In 2010, the General Assembly and Gov. Donald L. Carcieri approved the sale of ground-based fireworks that sparkle. The rationale was that the state was losing sales tax revenue to Connecticut and New Hampshire, nearby states that sell fireworks that are illegal in Rhode Island.
Has the change been worth it? We might never know for sure. That’s because revenue from established stores include the fireworks tax revenue as part of their overall sales tax owed to the state.
“Walmart, Benny’s, other taxable sales would be mixed in with the sales tax collected from the sale of fireworks, and we have no way that I am aware of to tease out the fireworks sales from all other taxable sales,” said Paul L. Dion, chief of the R.I. Office of Revenue Analysis. “The sale of fireworks is subject to the sales tax and all sales tax receipts are deposited into the general fund.”

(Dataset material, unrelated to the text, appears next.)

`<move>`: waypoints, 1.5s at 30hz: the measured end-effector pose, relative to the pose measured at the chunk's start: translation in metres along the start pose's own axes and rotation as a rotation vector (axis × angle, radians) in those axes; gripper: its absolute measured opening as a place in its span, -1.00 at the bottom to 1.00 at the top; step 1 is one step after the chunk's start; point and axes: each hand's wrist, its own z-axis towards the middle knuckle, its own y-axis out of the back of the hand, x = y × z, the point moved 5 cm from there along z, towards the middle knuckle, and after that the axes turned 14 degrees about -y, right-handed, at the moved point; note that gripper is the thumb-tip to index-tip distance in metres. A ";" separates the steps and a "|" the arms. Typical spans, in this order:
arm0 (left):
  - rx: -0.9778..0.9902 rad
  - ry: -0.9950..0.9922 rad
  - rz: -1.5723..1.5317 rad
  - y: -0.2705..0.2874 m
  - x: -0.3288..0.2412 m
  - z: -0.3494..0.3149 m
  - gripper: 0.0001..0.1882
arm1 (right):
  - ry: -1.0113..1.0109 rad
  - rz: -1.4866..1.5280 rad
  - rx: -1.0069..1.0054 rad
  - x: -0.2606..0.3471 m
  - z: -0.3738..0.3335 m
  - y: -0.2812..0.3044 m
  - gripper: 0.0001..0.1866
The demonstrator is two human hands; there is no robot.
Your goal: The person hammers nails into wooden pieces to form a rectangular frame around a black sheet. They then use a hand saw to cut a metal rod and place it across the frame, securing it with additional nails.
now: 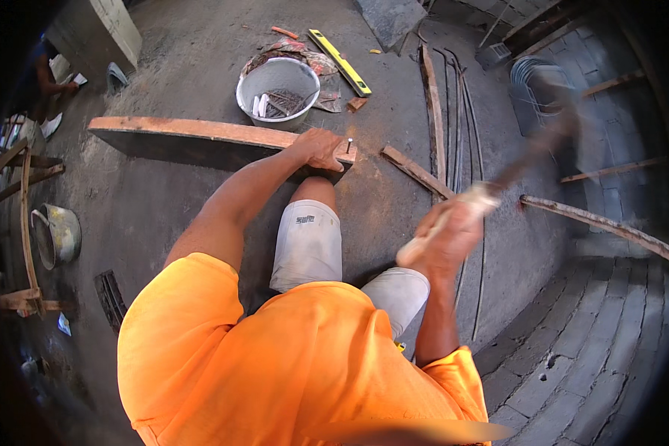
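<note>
My left hand [321,151] is closed over the end of a long wooden board [193,129] standing on its edge, its right end by my left knee. A nail [349,144] stands upright in the board's top edge, just right of my fingers. Out to the right, my right hand [451,232] is wrapped round the pale grip of a hammer [528,160]. The hammer's head is raised far from the nail and smeared by motion. Just beyond the board sits a white bucket [310,104] holding many dark nails and a few pale pieces.
A yellow spirit level [340,63] lies behind the bucket, near a small wood block [356,104]. Wood strips [416,172] and steel bars [470,126] lie to the right, before a block wall [572,334]. Another bucket [58,236] stands left. A person's arm [56,88] shows far left.
</note>
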 end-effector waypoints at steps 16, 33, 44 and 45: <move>0.077 0.045 0.019 -0.009 0.008 0.008 0.03 | 0.009 -1.037 0.454 -0.048 -0.029 -0.057 -0.53; -0.114 -0.018 0.042 -0.002 0.000 -0.002 -0.17 | -0.031 -1.191 0.403 -0.049 -0.037 -0.053 -0.36; -0.102 -0.047 0.054 0.003 -0.006 0.002 -0.31 | -0.012 -1.069 0.324 -0.042 -0.052 -0.045 -0.36; -0.100 -0.044 0.036 0.000 -0.003 0.002 -0.28 | 0.001 -1.049 0.339 -0.043 -0.054 -0.047 -0.36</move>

The one thing the state can determine is the revenue submitted by the individual stands that sprout along the roadsides in June and July, because their sales taxes are generated from fireworks exclusively.
“In fiscal 2011, total sales tax collected from these roadside booths was $54,085. In fiscal 2012, the total sales tax collected from these roadside booths was $72,811,” Dion said. You can also consider it a growth industry of sorts. In 2011, there were 29 roadside booths in operation. In 2012, there were 50 roadside booths. “The sales tax collections for 2012 are likely conservative, as one of the operators of the roadside booths has not filed their sales tax returns for 2012 yet,” he added.
Based on these figures, $772, 542 was spent on fireworks in fiscal 2011. In fiscal 2012, $1.04 million of fireworks were purchased. And these figures do not include large chains or stores that sell fireworks as only part of their inventory. For every $1 million in fireworks sales, Rhode Island will bring in $70,000 of tax revenue.